Exercise requirements: In the records below, find every line that contains "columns" and list it.

Extracted data:
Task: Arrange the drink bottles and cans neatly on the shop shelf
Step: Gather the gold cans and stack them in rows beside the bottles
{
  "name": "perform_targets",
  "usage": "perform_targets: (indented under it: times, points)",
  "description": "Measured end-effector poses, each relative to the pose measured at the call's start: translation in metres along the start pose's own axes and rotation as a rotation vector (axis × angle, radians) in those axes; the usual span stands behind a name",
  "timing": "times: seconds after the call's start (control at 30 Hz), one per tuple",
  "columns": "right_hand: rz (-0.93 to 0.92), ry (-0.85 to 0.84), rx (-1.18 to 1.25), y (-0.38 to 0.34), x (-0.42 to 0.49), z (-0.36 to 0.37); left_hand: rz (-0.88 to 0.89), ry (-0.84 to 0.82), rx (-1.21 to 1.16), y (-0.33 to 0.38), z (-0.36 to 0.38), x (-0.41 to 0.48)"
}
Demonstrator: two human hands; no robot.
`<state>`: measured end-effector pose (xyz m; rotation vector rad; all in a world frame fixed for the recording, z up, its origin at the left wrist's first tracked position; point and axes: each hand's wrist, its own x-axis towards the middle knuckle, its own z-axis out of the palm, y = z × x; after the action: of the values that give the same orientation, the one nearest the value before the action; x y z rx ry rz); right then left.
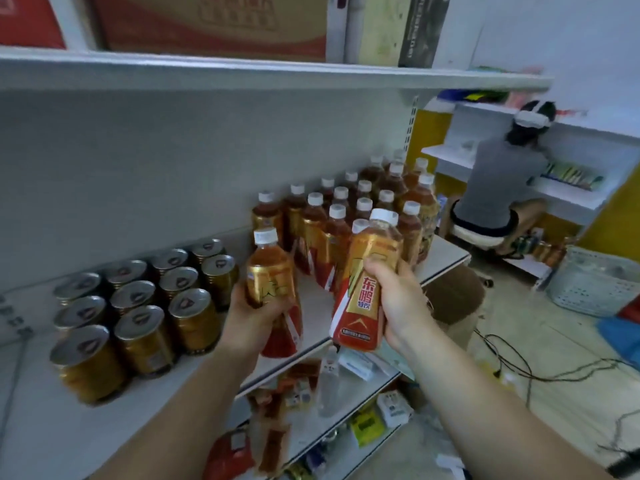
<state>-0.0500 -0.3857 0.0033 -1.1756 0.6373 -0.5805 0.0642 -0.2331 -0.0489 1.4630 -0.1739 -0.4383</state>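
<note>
My left hand (254, 315) grips a gold-and-red drink bottle (272, 271) with a white cap, held just above the white shelf (311, 306). My right hand (394, 296) holds a second, matching bottle (363, 292), tilted, over the shelf's front edge. Behind them several like bottles (346, 216) stand in rows toward the right end of the shelf. Left of my hands, several gold cans (138, 306) with silver tops stand in a tight block.
A shelf above (277, 71) carries cardboard boxes. Lower shelves (346, 393) hold mixed goods and a clear bottle. At right a seated person (498, 188) faces another white rack. A white basket (588, 282) and loose cables (519, 368) lie on the floor.
</note>
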Motion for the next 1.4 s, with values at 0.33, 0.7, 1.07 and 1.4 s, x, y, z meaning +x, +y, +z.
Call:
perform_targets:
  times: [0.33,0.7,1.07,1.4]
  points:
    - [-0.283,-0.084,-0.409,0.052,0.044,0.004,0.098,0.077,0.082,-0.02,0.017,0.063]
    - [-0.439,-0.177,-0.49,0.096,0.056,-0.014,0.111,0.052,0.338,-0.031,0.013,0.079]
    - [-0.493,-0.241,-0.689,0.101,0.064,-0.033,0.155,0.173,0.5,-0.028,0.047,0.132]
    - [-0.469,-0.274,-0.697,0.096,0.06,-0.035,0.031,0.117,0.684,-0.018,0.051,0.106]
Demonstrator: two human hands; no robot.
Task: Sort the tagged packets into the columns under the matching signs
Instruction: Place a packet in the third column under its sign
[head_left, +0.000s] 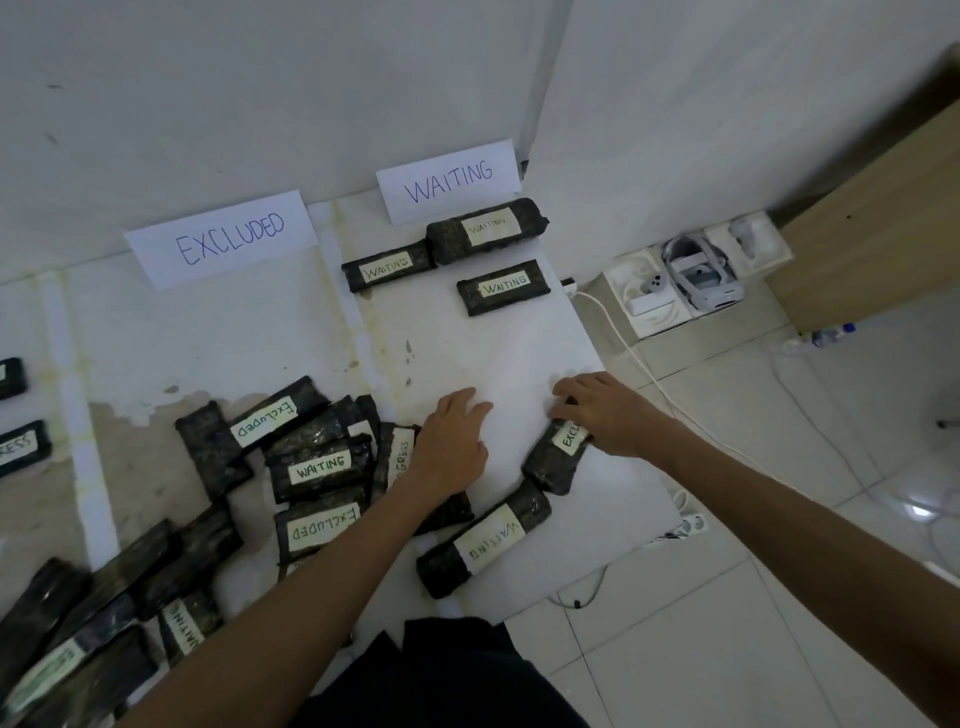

Exercise answer:
  "columns": "right_hand: rz (-0.93 to 0.92), ry (-0.85 to 0.84), rx (-1.18 to 1.25), y (-0.38 to 0.34), x (-0.42 to 0.49), z (-0.36 to 0.37); left_hand: rz (-0.88 to 0.89), ry (-0.84 to 0.82), rx (-1.21 to 1.16), y (-0.33 to 0.38), z (-0.36 to 0.38), x (-0.41 to 0.48)"
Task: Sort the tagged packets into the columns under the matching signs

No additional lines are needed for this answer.